Abstract

Quantitative Structure-Activity Relation Study of Quaternary Ammonium Compounds in Pathogen Control: Computational Methods for the Discovery of Food Antimicrobials

Objective: Quaternary ammonium compounds (QACs) are surfactants that are made of at least one cationic nitrogen attached to a variety of different side groups, usually consisting of one or more hydrophobic chains. These compounds are generally used for surface decontamination, oral hygiene, and recently in carcass preservation. Recently there have been many studies that have implicated QACs in the development of resistance in bacteria as well as harmful environmental effects. One compound in particular, cetylpyridinium chloride (CPC), has recently gained acceptance as a safe and practical method for use in consumable raw poultry product decontamination. This compound is highly lipophilic and leaves a residue that is potentially toxic to consumers and the environment if not properly removed.
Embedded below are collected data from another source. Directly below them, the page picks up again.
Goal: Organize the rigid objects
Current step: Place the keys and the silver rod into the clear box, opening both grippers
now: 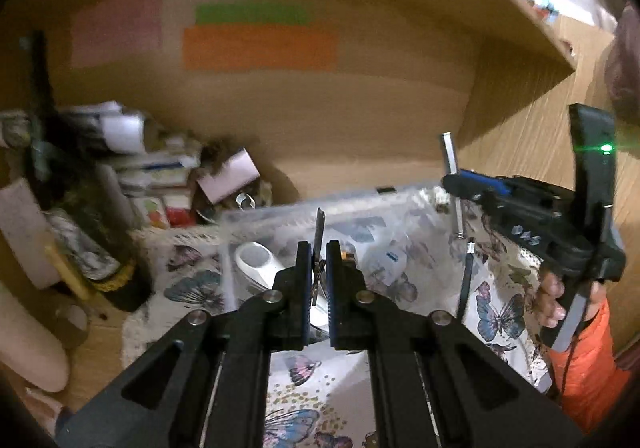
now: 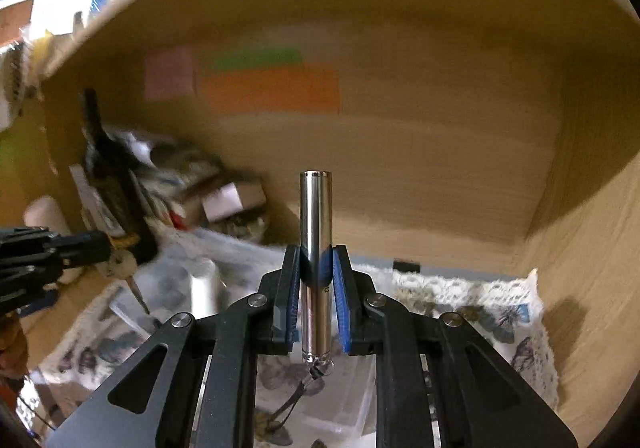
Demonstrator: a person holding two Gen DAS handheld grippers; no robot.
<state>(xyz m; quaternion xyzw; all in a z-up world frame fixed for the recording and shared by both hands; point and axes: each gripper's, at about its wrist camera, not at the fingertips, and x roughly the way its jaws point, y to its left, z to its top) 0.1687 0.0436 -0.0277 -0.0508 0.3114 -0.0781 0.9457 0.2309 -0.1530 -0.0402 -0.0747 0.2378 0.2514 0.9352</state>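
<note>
In the left wrist view, the left gripper [image 1: 319, 280] is clamped on a thin dark flat object [image 1: 319, 236], blurred, can't ID it; long axis upright, sticking up past the fingertips. Directly ahead and below sits the clear plastic bin [image 1: 248, 218] on the butterfly cloth [image 1: 496, 312]. Inside the bin: a white handheld device [image 1: 258, 262] plus other pale items too blurred to name. The right gripper [image 1: 456, 180] shows at right, over the bin's right end, holding a metal cylinder [image 1: 451, 160] upright. Left gripper looks nearer the bin's middle.

In the right wrist view, the right gripper [image 2: 316, 268] is closed around the cylinder [image 2: 316, 232] at mid-length, axis vertical, a dark cord loop [image 2: 298, 396] dangling from its lower end. The bin [image 2: 356, 416] lies straight below the jaws, so the drop looks to be mostly downward. The left gripper [image 2: 96, 242] enters from the left edge holding something that looks like a key, tip pointing down toward the bin; not sure.
</note>
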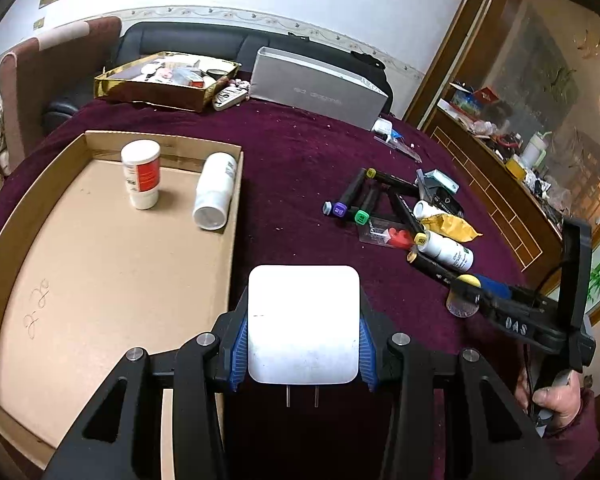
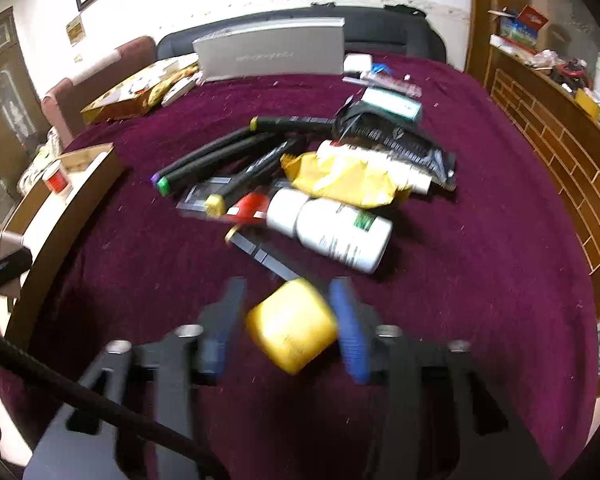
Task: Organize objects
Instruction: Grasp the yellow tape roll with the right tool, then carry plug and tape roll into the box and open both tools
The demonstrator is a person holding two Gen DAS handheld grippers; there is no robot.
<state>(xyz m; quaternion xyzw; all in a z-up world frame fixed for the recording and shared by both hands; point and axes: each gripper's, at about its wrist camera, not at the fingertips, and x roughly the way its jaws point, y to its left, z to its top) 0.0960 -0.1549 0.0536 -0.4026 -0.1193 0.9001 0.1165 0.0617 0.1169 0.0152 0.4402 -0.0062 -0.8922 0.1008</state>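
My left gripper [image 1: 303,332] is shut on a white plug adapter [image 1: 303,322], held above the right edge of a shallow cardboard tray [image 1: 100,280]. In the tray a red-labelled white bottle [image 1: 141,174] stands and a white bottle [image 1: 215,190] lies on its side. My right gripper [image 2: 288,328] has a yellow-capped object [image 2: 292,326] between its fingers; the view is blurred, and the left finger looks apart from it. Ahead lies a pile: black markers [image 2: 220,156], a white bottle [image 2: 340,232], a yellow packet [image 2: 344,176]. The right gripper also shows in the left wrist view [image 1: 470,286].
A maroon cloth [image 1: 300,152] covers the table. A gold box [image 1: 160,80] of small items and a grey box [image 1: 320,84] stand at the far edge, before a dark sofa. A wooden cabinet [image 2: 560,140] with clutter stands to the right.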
Methods: Using computational methods, we propose the use of quantitative structure-activity relation (QSAR) analysis to determine the antimicrobial effects of novel and untested QACs and QAC-like, structures for further testing.

Results: We developed a consensus model with an R2 and a slope of 0.98, which shows good linear structure of its predictions of minimum inhibitory concentration (MIC). This model was validated by prediction of known antimicrobial data of QACs. Similar compounds to CPC were collected and their antimicrobial effects were predicted by this model. Many of these compounds were detected as possible antimicrobials.

Conclusion: This study has identified several promising antimicrobial compounds worth of further study. By diversifying the available QACs we hope to develop better disinfectants, create more environmentally friendly compounds, and help to stall, or even halt, the development of antimicrobial resistance.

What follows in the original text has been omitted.